В совхозных мастерских, где теперь работал Ушликов, все относились к нему не то чтобы враждебно, но как-то подчеркнуто настороженно. Еще у всех на памяти была гибель Валерки Капустина, гибель, которую поставили в вину Ушликову, и теперь зорко присматривались к нему: а вдруг еще что-то такое, а может, и хуже прежнего, выкинет?! Да он и сам всегда был начеку — боялся всяческих подвохов, розыгрышей, проще сказать, провокаций: мало ли кому сдуру захочется в чем-то проверить его!
И однажды он чуть не погорел на этом…
Был хмурый, вьюжный день. В мастерских носились крылатые сквозняки. Ремонтники все чаще собирались в токарном закутке, именуемом цехом, — здесь все-таки было немного уютнее, сходились вроде бы только на очередной перекур, но засиживались подолгу, а с обеда вообще вернулись на работу только трое. Один, низенький, полненький и шустренький мужичок, с порога подкатился к Ушликову и по-свойски заглянул в глаза:
— Кореш, у тя стопарик далеко?
— Дома.
— Ха! У меня дома — жена!
— Чего же не идешь к ней?
Мужичок, которого можно было бы назвать колобком, будь он побрит, уставился на Ушликова, как на медаль неизвестного ему достоинства, насмешливо хмыкнул:
— Тебе еще в одной больнице надо бы полежать — в дурдоме.
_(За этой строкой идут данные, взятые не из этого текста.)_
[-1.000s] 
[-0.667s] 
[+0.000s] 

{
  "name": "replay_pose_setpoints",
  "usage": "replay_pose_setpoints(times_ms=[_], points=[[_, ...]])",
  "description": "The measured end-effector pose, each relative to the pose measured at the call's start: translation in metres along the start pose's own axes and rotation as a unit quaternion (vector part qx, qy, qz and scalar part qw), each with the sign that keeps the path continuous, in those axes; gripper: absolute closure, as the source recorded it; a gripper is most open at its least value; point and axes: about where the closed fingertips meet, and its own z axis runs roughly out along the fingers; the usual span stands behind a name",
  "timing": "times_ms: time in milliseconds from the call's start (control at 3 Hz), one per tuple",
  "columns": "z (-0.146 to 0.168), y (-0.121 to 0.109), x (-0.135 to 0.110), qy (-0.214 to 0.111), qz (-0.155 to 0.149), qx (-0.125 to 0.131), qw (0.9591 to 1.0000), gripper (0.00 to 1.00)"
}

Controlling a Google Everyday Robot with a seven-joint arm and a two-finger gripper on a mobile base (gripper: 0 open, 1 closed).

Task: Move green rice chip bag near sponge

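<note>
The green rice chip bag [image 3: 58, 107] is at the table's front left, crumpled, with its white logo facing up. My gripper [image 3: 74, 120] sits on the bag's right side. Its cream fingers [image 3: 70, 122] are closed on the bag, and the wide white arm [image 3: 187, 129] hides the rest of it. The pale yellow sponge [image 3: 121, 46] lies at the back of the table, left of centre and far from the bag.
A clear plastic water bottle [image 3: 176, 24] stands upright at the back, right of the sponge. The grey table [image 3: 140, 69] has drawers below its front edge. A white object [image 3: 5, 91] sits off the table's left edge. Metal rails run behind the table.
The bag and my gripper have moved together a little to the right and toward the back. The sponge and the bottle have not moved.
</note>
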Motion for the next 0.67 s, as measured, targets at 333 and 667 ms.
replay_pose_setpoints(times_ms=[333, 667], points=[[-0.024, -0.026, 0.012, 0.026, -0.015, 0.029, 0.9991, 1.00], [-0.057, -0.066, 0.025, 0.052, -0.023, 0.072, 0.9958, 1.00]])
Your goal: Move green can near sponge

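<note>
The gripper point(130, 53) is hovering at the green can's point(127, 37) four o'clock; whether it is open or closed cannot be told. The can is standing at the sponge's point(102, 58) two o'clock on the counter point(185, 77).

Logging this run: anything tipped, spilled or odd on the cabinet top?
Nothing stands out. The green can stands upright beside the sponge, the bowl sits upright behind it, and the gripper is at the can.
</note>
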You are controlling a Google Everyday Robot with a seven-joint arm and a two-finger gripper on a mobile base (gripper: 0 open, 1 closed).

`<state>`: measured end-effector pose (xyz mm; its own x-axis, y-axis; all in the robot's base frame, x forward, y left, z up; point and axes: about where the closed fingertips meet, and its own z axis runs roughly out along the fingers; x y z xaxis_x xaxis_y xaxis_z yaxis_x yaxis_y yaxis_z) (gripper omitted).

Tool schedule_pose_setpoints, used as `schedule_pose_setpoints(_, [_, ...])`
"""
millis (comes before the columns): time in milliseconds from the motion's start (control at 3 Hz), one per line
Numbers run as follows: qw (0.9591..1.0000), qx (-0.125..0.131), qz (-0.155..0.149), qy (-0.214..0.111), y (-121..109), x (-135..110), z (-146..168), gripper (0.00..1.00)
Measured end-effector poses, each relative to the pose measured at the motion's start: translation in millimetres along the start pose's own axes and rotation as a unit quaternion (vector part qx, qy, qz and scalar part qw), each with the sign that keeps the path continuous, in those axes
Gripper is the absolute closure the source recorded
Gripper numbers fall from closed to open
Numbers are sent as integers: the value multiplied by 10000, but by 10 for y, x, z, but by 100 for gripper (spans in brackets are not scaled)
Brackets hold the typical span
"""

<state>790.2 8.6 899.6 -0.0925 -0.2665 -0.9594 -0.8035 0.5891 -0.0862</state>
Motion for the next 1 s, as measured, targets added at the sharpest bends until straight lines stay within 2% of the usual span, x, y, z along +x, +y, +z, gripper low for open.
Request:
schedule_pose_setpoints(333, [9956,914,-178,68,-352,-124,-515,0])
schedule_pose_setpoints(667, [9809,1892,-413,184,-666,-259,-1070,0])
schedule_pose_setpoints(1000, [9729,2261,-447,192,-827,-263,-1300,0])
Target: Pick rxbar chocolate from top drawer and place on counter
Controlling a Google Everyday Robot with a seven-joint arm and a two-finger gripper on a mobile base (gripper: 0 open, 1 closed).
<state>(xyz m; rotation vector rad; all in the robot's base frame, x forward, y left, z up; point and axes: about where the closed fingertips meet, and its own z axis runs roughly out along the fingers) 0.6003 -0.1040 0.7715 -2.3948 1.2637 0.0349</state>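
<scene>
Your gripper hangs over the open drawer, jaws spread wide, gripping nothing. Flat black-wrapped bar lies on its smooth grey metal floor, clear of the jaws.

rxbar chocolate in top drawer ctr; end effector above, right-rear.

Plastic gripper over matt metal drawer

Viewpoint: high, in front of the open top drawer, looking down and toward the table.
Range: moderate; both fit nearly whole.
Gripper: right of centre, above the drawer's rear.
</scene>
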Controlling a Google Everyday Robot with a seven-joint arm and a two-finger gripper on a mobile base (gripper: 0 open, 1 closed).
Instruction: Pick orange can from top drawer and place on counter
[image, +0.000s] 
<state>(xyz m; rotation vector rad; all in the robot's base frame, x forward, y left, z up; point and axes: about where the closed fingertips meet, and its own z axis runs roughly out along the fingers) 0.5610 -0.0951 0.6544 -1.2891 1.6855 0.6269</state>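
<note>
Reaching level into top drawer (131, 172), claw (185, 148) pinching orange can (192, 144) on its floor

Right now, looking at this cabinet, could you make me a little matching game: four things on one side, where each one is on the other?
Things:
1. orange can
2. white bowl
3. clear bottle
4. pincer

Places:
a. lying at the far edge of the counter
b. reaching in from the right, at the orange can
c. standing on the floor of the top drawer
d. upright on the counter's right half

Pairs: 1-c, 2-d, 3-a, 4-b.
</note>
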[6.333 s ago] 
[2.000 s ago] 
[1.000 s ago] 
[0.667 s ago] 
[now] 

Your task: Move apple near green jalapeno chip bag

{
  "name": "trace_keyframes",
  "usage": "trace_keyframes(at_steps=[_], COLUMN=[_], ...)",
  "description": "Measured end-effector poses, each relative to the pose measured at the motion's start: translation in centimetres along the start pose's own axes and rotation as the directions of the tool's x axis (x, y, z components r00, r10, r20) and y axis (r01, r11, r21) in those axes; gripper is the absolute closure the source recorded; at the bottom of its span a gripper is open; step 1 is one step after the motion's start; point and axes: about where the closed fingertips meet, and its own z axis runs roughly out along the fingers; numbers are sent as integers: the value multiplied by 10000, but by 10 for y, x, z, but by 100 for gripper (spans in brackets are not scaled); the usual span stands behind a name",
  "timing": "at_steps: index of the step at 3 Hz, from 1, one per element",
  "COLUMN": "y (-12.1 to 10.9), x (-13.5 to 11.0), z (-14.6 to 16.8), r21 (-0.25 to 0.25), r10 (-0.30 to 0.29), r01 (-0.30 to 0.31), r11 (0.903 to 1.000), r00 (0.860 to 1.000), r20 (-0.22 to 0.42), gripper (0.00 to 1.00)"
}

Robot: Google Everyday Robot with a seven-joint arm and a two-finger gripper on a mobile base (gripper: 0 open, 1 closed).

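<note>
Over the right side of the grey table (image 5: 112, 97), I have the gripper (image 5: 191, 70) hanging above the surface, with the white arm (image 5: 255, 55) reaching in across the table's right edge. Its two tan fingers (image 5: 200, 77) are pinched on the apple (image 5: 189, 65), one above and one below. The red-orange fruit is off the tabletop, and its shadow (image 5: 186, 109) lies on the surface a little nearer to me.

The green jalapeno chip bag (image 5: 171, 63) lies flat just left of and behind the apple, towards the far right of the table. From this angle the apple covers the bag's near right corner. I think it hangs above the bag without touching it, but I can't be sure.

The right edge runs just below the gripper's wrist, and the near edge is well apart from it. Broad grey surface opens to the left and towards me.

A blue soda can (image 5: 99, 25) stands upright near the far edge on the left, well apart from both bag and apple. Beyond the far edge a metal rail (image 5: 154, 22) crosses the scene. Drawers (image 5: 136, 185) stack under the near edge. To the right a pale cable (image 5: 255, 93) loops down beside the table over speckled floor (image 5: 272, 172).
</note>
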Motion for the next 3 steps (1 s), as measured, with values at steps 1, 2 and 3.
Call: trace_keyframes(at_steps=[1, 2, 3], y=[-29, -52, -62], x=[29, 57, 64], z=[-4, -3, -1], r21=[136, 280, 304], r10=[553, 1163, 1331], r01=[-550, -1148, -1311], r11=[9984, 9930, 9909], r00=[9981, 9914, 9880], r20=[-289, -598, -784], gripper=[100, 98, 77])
Первым порывом Ушликова было смазать мужичка по заросшей морде, а потом уж подумать, но он сдержался и отвернулся к станку, чтобы продолжить работу.
Но по-настоящему взяться за дело ему не удалось: сзади загремел инструментальный столик, очищаемый от железок грубой нетерпеливой рукой. Когда туда подошел Ушликов, столик был уже очищен и на нем светло красовалась бутылка водки. Колобок ухмыльнулся, в общем-то вполне гостеприимно:
— Что, без стопарика к банке мажешься?
Собутыльники, настроенные на близкое веселье, охотно заржали, тоже вполне приветливо.
Ушликов молча взял бутылку, вернулся с нею к станку, открыл форточку и выкинул посудину на близкую кучу металлолома — только влажный хлопок донесся, будто нечаянно оброненная дыня лопнула.
— Ты что же это, гад, сделал, а?! — подскочил к нему Колобок. — Тебя же убить мало!
Ушликов достал из нагрудного кармана рабочей куртки бумажник, отсчитал ровно пять рублей тридцать копеек:
— На, держи, не убивайся, как по покойнику.
— Да на что мне деньги?! Ты же вон готовое добро сгубил!
Ушликов сунул ему рубли в карман фуфайки:
— Купишь.
— Купишь! Купишь! А добро-то загублено!
— Сам цел остался.
— Сам!.. — Колобок уставился на Ушликова в немом отупении, что-то все же решил и сказал совершенно нормальным голосом: — Ей-бо, дурдом по тебе плачет.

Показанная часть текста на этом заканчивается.